**What to work on**
Each record should be copied exactly, and none of them omitted.
[Extracted records Boundary: Start]
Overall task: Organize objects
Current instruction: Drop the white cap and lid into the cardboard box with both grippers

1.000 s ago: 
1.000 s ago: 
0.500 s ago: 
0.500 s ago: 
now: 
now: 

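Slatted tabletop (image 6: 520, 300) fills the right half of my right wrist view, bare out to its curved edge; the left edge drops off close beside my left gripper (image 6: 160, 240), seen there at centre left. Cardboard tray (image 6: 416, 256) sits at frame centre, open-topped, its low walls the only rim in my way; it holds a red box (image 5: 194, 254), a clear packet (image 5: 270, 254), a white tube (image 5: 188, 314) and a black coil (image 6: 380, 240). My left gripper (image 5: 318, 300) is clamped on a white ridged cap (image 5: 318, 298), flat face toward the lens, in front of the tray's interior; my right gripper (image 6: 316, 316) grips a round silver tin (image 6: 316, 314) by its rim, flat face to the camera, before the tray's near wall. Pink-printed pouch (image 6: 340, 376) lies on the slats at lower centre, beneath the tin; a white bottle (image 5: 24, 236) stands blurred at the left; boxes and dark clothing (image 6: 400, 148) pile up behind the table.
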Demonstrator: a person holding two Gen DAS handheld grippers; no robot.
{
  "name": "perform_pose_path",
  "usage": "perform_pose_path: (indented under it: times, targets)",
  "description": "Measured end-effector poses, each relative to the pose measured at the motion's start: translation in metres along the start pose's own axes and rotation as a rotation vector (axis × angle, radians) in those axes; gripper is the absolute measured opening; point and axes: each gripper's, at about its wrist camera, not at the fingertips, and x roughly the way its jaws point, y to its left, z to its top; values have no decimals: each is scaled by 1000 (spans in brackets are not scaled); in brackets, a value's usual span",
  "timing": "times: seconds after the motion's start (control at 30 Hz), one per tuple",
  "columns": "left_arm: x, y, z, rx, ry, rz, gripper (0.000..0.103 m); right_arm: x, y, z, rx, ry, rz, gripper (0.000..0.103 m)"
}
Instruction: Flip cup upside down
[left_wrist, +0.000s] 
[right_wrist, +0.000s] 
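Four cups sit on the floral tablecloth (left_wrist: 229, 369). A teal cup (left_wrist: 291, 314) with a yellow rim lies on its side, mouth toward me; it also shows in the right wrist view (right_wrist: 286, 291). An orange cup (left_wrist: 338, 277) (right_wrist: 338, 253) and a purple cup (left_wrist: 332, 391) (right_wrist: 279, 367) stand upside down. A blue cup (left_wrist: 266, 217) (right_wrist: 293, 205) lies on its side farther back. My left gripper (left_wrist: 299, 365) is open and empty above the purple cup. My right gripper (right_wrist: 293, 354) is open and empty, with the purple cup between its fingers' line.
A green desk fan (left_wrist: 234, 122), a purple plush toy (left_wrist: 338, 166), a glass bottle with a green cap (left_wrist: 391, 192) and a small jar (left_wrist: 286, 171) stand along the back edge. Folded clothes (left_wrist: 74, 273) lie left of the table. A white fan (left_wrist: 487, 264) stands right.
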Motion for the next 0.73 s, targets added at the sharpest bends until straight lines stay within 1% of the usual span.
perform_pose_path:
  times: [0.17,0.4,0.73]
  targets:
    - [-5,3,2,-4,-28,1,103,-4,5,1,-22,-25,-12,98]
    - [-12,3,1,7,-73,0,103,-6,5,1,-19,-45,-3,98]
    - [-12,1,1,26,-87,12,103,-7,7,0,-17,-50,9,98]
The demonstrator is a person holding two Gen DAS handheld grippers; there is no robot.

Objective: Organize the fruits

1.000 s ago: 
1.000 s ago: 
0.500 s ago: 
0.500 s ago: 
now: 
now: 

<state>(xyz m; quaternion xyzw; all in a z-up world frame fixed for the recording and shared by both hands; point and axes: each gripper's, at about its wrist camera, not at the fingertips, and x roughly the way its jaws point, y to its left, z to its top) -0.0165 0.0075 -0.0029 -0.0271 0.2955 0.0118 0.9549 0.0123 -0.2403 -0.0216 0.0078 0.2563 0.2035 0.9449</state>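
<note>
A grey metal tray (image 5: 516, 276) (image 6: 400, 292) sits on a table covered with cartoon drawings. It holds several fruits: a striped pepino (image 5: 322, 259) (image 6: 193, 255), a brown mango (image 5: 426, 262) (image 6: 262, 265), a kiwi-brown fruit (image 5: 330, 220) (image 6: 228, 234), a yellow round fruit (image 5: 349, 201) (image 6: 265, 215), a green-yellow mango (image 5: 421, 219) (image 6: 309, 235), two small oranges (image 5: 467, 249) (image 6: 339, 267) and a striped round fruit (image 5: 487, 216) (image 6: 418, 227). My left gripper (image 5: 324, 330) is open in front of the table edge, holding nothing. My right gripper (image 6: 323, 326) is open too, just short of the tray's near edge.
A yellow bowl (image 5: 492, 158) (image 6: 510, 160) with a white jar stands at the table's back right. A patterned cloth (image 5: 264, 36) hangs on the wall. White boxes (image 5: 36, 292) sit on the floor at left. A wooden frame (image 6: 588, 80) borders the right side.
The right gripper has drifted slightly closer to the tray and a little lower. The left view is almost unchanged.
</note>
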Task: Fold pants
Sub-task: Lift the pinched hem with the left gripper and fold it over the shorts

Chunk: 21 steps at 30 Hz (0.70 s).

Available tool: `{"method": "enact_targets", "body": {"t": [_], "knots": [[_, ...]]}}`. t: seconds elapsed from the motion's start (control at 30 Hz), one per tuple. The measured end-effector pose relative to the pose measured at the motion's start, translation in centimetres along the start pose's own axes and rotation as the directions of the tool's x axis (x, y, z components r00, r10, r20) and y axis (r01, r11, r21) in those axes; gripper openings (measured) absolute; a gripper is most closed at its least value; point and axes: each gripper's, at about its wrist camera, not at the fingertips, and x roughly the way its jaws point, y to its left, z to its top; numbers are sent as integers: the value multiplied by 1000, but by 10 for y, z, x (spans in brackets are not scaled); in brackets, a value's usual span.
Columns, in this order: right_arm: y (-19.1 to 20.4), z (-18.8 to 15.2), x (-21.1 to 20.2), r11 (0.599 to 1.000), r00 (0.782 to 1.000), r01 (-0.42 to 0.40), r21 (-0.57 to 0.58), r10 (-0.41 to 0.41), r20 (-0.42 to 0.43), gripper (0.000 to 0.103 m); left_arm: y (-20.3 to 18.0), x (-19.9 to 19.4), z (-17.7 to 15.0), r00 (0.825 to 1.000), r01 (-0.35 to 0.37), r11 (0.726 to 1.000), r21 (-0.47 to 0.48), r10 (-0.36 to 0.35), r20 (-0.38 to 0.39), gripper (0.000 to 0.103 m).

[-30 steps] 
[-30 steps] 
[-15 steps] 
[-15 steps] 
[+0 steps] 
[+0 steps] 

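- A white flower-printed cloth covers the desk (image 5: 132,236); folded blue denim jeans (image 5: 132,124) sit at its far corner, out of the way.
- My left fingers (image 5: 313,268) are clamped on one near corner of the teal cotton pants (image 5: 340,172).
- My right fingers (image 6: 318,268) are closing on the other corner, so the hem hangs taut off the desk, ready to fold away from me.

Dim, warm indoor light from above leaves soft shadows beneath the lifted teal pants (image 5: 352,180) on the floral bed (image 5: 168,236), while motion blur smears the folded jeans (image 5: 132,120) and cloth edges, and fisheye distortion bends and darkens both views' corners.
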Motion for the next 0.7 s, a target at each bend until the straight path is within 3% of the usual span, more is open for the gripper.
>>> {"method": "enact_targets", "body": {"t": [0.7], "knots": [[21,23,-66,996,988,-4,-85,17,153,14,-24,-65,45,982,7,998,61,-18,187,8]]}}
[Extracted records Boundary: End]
**Expected answer**
Overall task: Organize objects
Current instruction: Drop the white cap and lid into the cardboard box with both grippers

1.000 s ago: 
1.000 s ago: 
0.500 s ago: 
0.500 s ago: 
now: 
now: 

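Slatted tabletop (image 6: 520, 300) fills the right half of my right wrist view, bare out to its curved edge; the left edge drops off close beside my left gripper (image 6: 160, 240), seen there at centre left. Cardboard tray (image 6: 416, 256) sits at frame centre, open-topped, its low walls the only rim in my way; it holds a red box (image 5: 194, 254), a clear packet (image 5: 270, 254), a white tube (image 5: 188, 314) and a black coil (image 6: 380, 240). My left gripper (image 5: 318, 300) is clamped on a white ridged cap (image 5: 318, 298), flat face toward the lens, in front of the tray's interior; my right gripper (image 6: 316, 316) grips a round silver tin (image 6: 316, 314) by its rim, flat face to the camera, before the tray's near wall. Pink-printed pouch (image 6: 340, 376) lies on the slats at lower centre, beneath the tin; a white bottle (image 5: 24, 236) stands blurred at the left; boxes and dark clothing (image 6: 400, 148) pile up behind the table.
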Demonstrator: a person holding two Gen DAS handheld grippers; no robot.
{
  "name": "perform_pose_path",
  "usage": "perform_pose_path: (indented under it: times, targets)",
  "description": "Measured end-effector poses, each relative to the pose measured at the motion's start: translation in metres along the start pose's own axes and rotation as a rotation vector (axis × angle, radians) in those axes; gripper is the absolute measured opening; point and axes: each gripper's, at about its wrist camera, not at the fingertips, and x roughly the way its jaws point, y to its left, z to its top; values have no decimals: each is scaled by 1000 (spans in brackets are not scaled); in brackets, a value's usual span",
  "timing": "times: seconds after the motion's start (control at 30 Hz), one per tuple",
  "columns": "left_arm: x, y, z, rx, ry, rz, gripper (0.000..0.103 m); right_arm: x, y, z, rx, ry, rz, gripper (0.000..0.103 m)"
}
Instruction: Flip cup upside down
[left_wrist, +0.000s] 
[right_wrist, +0.000s] 
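Four cups sit on the floral tablecloth (left_wrist: 229, 369). A teal cup (left_wrist: 291, 314) with a yellow rim lies on its side, mouth toward me; it also shows in the right wrist view (right_wrist: 286, 291). An orange cup (left_wrist: 338, 277) (right_wrist: 338, 253) and a purple cup (left_wrist: 332, 391) (right_wrist: 279, 367) stand upside down. A blue cup (left_wrist: 266, 217) (right_wrist: 293, 205) lies on its side farther back. My left gripper (left_wrist: 299, 365) is open and empty above the purple cup. My right gripper (right_wrist: 293, 354) is open and empty, with the purple cup between its fingers' line.
A green desk fan (left_wrist: 234, 122), a purple plush toy (left_wrist: 338, 166), a glass bottle with a green cap (left_wrist: 391, 192) and a small jar (left_wrist: 286, 171) stand along the back edge. Folded clothes (left_wrist: 74, 273) lie left of the table. A white fan (left_wrist: 487, 264) stands right.
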Motion for the next 0.73 s, targets added at the sharpest bends until straight lines stay within 1% of the usual span.
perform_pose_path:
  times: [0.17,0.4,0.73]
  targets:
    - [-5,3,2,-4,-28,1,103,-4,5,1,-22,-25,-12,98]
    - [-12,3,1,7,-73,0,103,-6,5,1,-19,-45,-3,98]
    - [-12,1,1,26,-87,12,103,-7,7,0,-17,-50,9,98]
The demonstrator is a person holding two Gen DAS handheld grippers; there is no robot.

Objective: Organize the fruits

1.000 s ago: 
1.000 s ago: 
0.500 s ago: 
0.500 s ago: 
now: 
now: 

<state>(xyz m; quaternion xyzw; all in a z-up world frame fixed for the recording and shared by both hands; point and axes: each gripper's, at about its wrist camera, not at the fingertips, and x roughly the way its jaws point, y to its left, z to its top) -0.0165 0.0075 -0.0029 -0.0271 0.2955 0.0118 0.9549 0.0123 -0.2403 -0.0216 0.0078 0.2563 0.2035 0.9449</state>
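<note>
A grey metal tray (image 5: 516, 276) (image 6: 400, 292) sits on a table covered with cartoon drawings. It holds several fruits: a striped pepino (image 5: 322, 259) (image 6: 193, 255), a brown mango (image 5: 426, 262) (image 6: 262, 265), a kiwi-brown fruit (image 5: 330, 220) (image 6: 228, 234), a yellow round fruit (image 5: 349, 201) (image 6: 265, 215), a green-yellow mango (image 5: 421, 219) (image 6: 309, 235), two small oranges (image 5: 467, 249) (image 6: 339, 267) and a striped round fruit (image 5: 487, 216) (image 6: 418, 227). My left gripper (image 5: 324, 330) is open in front of the table edge, holding nothing. My right gripper (image 6: 323, 326) is open too, just short of the tray's near edge.
A yellow bowl (image 5: 492, 158) (image 6: 510, 160) with a white jar stands at the table's back right. A patterned cloth (image 5: 264, 36) hangs on the wall. White boxes (image 5: 36, 292) sit on the floor at left. A wooden frame (image 6: 588, 80) borders the right side.
The right gripper has drifted slightly closer to the tray and a little lower. The left view is almost unchanged.
</note>
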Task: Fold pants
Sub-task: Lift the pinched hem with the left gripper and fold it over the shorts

Chunk: 21 steps at 30 Hz (0.70 s).

Available tool: `{"method": "enact_targets", "body": {"t": [_], "knots": [[_, ...]]}}`. t: seconds elapsed from the motion's start (control at 30 Hz), one per tuple. The measured end-effector pose relative to the pose measured at the motion's start, translation in centimetres along the start pose's own axes and rotation as the directions of the tool's x axis (x, y, z components r00, r10, r20) and y axis (r01, r11, r21) in those axes; gripper openings (measured) absolute; a gripper is most closed at its least value; point and axes: each gripper's, at about its wrist camera, not at the fingertips, and x roughly the way its jaws point, y to its left, z to its top; numbers are sent as integers: the value multiplied by 1000, but by 10 for y, z, x (spans in brackets are not scaled); in brackets, a value's usual span.
Columns, in this order: right_arm: y (-19.1 to 20.4), z (-18.8 to 15.2), x (-21.1 to 20.2), r11 (0.599 to 1.000), r00 (0.782 to 1.000), r01 (-0.42 to 0.40), r21 (-0.57 to 0.58), r10 (-0.41 to 0.41), r20 (-0.42 to 0.43), gripper (0.000 to 0.103 m); left_arm: y (-20.3 to 18.0), x (-19.9 to 19.4), z (-17.7 to 15.0), r00 (0.825 to 1.000), r01 (-0.35 to 0.37), r11 (0.726 to 1.000), r21 (-0.47 to 0.48), r10 (-0.36 to 0.35), r20 (-0.38 to 0.39), gripper (0.000 to 0.103 m).

[-30 steps] 
[-30 steps] 
[-15 steps] 
[-15 steps] 
[+0 steps] 
[+0 steps] 

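- A white flower-printed cloth covers the desk (image 5: 132,236); folded blue denim jeans (image 5: 132,124) sit at its far corner, out of the way.
- My left fingers (image 5: 313,268) are clamped on one near corner of the teal cotton pants (image 5: 340,172).
- My right fingers (image 6: 318,268) are closing on the other corner, so the hem hangs taut off the desk, ready to fold away from me.

Dim, warm indoor light from above leaves soft shadows beneath the lifted teal pants (image 5: 352,180) on the floral bed (image 5: 168,236), while motion blur smears the folded jeans (image 5: 132,120) and cloth edges, and fisheye distortion bends and darkens both views' corners.
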Motion for the next 0.7 s, a target at each bend until the straight path is within 3% of the usual span, more is open for the gripper.
>>> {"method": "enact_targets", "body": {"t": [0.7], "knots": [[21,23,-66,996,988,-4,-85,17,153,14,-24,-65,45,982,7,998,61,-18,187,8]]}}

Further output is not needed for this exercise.